In today’s world? Finding a used race bike, or any bike for that matter, is child’s play with sites and boards dedicated to just that sort of endeavor. The bike shop is now as big as the planet. You can view countless pictures, watch a video of a dyno run, watch onboard video, and you are armed with so much information going in that those gambles of the past are eradicated to a great degree.
You can have the most obscure interests; you want to hillclimb a Suzuki Madura, you are looking for a cherry BSA Beagle, you want a replica Dunstall fairing for your Honda MB-5 or a scented candle for the bathroom that smells like two-stroke exhaust? Somebody, somewhere has done it already and it’s on the internet. Mundane things like a selection of Power Commander maps for a 2000 RC51 with a Yosh pipe can be found in your sleep for free.
A lot has changed over the years, well, except for me.
The year was 2013, and I needed a new helmet. My old one was coming close to running up upon its five year mark where WERA won’t tech it, and it should be discarded. Oh, and I think a mouse had been nibbling on the liner.

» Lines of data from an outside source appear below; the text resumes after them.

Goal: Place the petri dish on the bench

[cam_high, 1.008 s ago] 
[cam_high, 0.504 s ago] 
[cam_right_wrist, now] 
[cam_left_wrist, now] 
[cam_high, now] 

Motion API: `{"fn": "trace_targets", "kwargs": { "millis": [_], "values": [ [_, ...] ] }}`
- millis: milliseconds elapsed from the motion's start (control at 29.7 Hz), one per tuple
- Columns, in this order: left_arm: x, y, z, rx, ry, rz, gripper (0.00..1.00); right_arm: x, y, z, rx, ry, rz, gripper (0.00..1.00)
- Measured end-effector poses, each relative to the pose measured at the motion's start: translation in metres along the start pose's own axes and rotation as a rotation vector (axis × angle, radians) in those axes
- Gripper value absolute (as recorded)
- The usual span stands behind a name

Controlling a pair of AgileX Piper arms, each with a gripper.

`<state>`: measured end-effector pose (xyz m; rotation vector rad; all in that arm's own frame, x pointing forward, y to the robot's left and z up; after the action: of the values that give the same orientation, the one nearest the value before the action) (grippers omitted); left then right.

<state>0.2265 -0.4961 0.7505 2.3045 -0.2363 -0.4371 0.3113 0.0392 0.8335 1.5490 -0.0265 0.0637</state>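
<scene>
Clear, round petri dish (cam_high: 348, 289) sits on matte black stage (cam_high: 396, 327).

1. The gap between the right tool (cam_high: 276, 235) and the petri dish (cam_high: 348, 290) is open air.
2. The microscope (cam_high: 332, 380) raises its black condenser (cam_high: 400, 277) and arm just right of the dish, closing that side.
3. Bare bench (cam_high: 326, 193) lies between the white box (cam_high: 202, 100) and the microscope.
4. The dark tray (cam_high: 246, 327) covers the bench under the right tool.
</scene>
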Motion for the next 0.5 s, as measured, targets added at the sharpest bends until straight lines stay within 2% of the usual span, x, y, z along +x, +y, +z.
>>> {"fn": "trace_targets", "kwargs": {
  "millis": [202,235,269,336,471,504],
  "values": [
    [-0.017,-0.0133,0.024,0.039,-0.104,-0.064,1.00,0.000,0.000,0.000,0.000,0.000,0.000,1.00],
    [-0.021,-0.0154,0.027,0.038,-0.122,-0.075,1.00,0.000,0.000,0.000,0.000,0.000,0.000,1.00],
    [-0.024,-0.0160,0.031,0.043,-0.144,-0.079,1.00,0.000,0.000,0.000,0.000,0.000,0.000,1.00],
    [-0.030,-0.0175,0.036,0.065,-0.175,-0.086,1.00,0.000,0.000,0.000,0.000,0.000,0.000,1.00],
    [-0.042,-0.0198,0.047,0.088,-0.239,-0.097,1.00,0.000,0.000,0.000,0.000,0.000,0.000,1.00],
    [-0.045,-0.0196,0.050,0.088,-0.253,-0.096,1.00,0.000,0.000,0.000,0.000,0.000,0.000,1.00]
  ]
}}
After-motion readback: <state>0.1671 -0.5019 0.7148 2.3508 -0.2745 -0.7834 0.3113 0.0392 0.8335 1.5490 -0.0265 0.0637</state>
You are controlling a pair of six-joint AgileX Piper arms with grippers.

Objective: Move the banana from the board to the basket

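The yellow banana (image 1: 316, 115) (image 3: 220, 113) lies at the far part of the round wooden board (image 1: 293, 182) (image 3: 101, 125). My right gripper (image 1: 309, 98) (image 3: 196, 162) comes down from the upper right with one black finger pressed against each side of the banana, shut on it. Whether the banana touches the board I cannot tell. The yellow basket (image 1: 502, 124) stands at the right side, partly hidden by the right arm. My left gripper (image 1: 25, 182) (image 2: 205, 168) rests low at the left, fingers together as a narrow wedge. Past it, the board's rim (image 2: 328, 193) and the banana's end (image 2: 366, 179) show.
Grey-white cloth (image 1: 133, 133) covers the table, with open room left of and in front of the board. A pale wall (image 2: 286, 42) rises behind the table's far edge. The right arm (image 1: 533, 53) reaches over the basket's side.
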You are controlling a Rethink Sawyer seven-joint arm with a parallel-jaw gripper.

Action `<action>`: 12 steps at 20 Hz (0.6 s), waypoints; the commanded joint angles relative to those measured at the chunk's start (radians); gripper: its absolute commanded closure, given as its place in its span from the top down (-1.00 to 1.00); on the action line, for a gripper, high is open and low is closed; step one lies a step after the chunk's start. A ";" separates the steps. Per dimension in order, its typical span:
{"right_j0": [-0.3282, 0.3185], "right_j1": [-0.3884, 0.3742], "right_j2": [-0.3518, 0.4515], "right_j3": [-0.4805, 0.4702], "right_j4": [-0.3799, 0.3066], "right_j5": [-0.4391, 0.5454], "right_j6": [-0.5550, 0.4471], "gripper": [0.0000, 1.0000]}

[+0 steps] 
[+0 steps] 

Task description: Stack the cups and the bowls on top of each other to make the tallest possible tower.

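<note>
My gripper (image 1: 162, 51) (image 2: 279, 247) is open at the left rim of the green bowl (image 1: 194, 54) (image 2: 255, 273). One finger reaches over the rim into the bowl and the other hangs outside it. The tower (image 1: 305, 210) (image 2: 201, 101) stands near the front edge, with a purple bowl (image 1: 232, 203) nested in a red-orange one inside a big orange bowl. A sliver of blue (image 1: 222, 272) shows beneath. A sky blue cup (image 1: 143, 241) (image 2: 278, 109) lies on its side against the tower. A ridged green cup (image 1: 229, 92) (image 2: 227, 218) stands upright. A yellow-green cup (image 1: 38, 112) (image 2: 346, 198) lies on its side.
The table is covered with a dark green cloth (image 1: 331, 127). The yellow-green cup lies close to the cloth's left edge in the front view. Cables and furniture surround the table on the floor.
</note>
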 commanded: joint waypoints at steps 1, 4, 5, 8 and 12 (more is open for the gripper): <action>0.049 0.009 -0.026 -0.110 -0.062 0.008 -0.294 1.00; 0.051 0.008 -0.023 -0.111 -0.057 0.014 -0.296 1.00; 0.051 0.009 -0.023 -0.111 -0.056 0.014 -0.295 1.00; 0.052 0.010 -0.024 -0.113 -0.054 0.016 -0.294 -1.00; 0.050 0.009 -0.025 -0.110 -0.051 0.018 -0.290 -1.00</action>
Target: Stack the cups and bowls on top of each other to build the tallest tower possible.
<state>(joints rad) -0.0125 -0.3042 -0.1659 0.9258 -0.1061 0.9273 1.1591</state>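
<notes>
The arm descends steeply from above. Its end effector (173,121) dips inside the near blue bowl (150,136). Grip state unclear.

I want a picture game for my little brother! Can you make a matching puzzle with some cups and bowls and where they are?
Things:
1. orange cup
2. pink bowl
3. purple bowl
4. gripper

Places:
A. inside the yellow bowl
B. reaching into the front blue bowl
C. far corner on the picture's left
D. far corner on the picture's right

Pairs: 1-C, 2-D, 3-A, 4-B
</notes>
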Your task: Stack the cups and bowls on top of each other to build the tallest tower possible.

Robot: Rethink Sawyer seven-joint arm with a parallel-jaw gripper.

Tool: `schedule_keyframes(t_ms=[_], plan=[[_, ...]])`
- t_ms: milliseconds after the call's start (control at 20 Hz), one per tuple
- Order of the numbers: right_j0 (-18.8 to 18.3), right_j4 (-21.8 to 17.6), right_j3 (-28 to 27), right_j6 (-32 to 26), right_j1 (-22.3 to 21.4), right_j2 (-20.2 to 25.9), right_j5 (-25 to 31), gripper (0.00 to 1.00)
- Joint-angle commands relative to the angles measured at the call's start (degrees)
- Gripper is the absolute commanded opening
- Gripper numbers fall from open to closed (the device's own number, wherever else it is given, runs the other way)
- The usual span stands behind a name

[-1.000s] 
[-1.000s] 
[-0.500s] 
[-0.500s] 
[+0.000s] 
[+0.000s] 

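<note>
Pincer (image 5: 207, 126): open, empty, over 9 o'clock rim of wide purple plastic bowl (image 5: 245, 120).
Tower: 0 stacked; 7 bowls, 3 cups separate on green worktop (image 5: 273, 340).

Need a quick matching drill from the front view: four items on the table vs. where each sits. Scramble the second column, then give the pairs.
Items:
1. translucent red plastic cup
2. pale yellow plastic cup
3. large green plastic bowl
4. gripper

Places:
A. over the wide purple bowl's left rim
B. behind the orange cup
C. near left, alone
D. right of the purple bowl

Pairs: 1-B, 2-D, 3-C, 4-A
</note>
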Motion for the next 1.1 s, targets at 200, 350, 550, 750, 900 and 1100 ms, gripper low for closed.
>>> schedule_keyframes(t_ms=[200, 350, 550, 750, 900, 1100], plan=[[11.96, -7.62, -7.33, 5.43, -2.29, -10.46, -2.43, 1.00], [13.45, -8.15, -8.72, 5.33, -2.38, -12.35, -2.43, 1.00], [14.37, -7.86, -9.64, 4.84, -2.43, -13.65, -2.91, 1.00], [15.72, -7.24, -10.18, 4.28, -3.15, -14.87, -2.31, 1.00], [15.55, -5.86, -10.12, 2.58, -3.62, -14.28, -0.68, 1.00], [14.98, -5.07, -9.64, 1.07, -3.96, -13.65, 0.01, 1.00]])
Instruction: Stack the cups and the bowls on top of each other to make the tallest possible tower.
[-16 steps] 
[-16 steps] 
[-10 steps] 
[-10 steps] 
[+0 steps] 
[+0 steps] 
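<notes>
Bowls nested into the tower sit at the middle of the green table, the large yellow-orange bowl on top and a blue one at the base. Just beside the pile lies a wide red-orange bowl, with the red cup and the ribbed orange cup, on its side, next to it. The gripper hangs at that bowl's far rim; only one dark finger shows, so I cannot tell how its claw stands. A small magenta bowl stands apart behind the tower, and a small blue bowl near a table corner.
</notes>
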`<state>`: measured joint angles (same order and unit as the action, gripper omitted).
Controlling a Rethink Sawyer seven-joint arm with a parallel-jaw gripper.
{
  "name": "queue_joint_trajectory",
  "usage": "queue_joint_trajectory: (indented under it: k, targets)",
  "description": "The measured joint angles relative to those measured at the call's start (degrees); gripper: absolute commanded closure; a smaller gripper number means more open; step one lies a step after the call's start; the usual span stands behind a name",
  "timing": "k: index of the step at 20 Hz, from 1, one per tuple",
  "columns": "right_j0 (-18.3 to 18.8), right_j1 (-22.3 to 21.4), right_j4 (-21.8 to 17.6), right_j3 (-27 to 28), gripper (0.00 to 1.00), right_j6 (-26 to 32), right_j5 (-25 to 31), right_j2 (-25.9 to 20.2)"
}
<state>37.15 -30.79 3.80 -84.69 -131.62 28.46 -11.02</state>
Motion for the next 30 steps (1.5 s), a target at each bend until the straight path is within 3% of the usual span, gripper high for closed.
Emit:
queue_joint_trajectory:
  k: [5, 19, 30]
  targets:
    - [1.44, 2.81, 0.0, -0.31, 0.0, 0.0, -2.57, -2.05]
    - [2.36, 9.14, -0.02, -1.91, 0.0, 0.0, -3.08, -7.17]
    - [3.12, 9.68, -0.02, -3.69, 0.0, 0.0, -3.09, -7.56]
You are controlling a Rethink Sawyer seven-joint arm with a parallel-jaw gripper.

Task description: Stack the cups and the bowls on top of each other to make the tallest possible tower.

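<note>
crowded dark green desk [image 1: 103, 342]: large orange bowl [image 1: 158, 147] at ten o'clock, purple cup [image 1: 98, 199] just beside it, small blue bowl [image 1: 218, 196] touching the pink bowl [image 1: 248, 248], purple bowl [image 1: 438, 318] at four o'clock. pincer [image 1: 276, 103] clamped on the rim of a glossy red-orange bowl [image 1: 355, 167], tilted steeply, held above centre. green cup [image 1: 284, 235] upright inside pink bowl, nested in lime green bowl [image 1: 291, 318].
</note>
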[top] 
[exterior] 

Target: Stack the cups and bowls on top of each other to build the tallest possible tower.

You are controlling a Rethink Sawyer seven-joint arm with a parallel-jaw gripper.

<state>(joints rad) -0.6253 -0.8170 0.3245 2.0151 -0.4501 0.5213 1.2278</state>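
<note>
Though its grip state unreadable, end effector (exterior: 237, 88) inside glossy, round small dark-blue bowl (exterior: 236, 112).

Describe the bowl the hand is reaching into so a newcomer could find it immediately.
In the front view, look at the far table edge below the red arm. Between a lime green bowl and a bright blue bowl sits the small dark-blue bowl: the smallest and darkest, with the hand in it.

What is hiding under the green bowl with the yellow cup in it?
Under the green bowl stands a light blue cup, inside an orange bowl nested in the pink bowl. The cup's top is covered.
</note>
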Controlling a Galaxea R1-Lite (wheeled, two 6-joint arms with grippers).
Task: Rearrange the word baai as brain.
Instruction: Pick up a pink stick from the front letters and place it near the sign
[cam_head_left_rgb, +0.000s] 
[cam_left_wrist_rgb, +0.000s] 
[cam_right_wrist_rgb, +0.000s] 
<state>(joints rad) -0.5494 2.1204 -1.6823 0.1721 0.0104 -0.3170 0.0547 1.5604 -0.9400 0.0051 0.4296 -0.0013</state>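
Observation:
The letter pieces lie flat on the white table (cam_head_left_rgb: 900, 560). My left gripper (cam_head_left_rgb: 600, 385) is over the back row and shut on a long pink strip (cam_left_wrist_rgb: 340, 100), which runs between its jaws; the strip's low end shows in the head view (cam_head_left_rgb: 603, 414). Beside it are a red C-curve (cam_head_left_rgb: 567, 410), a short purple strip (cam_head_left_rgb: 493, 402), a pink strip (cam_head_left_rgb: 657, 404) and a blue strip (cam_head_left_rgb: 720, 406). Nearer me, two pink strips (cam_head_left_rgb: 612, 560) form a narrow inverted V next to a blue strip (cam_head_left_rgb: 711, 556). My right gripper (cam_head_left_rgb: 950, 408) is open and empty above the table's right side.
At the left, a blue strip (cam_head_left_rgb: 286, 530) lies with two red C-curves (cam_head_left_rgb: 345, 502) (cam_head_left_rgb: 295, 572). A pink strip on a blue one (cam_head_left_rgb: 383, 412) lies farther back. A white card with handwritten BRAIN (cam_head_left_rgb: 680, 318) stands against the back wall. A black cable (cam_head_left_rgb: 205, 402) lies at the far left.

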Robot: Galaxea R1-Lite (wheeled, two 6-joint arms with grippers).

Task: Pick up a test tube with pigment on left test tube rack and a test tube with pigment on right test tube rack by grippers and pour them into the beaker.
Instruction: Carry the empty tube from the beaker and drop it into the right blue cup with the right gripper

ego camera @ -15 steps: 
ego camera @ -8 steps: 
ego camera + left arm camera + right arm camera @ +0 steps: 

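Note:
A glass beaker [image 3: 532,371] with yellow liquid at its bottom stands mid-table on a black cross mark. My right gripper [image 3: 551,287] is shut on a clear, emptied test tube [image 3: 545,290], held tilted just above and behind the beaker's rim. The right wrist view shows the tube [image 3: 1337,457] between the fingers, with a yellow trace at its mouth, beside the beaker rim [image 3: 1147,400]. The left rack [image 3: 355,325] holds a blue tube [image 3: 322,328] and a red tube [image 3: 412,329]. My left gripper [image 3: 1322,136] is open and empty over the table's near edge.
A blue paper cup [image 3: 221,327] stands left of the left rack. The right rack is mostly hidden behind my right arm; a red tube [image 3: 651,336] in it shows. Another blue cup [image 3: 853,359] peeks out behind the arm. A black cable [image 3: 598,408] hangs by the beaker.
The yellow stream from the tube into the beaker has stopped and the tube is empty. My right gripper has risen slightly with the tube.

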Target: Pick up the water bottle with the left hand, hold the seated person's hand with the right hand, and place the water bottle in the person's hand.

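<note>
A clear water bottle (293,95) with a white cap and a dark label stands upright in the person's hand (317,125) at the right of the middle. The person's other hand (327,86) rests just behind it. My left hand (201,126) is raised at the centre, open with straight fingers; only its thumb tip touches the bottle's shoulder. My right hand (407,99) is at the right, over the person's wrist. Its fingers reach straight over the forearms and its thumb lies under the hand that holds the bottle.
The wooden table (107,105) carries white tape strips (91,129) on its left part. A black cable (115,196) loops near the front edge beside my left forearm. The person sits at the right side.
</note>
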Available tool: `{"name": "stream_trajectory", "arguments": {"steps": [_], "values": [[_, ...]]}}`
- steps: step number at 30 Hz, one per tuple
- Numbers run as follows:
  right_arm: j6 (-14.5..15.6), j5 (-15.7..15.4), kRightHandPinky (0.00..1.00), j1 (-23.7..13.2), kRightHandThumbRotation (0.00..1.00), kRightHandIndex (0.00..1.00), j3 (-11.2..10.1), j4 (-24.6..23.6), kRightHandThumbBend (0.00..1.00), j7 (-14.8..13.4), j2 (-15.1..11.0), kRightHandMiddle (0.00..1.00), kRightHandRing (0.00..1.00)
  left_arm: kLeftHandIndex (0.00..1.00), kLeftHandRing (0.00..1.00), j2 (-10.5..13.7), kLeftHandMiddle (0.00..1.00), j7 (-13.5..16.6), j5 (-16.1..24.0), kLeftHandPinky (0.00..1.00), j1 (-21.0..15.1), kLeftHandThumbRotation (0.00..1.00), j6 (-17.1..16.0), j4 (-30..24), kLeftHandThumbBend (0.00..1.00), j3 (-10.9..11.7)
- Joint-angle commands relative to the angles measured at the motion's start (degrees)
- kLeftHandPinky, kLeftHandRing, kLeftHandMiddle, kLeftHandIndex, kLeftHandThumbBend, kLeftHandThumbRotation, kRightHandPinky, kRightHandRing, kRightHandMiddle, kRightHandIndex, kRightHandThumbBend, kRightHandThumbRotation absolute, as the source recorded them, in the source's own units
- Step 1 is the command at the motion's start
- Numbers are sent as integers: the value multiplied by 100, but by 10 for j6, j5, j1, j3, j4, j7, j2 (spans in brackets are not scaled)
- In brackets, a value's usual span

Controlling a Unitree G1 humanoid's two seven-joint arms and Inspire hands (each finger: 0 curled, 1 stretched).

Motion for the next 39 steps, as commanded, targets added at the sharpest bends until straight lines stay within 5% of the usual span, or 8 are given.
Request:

It was time for a new lid.
I sat down at the computer, I clicked on a bookmark, checked my cyber-shopping cart, cashed out some credits I had from previous purchases, entered a few dozen keystrokes, and a few days later the nice fella in the Big Brown Truck left a new Arai on my doorstep. I didn’t ride 400 miles roundtrip, I didn’t spend countless hours paging through the back pages of every motorcycle magazine in North America, I clicked a mouse and typed. This is progress and progress is good.
Ride hard, look where you want to go, and never pay full retail.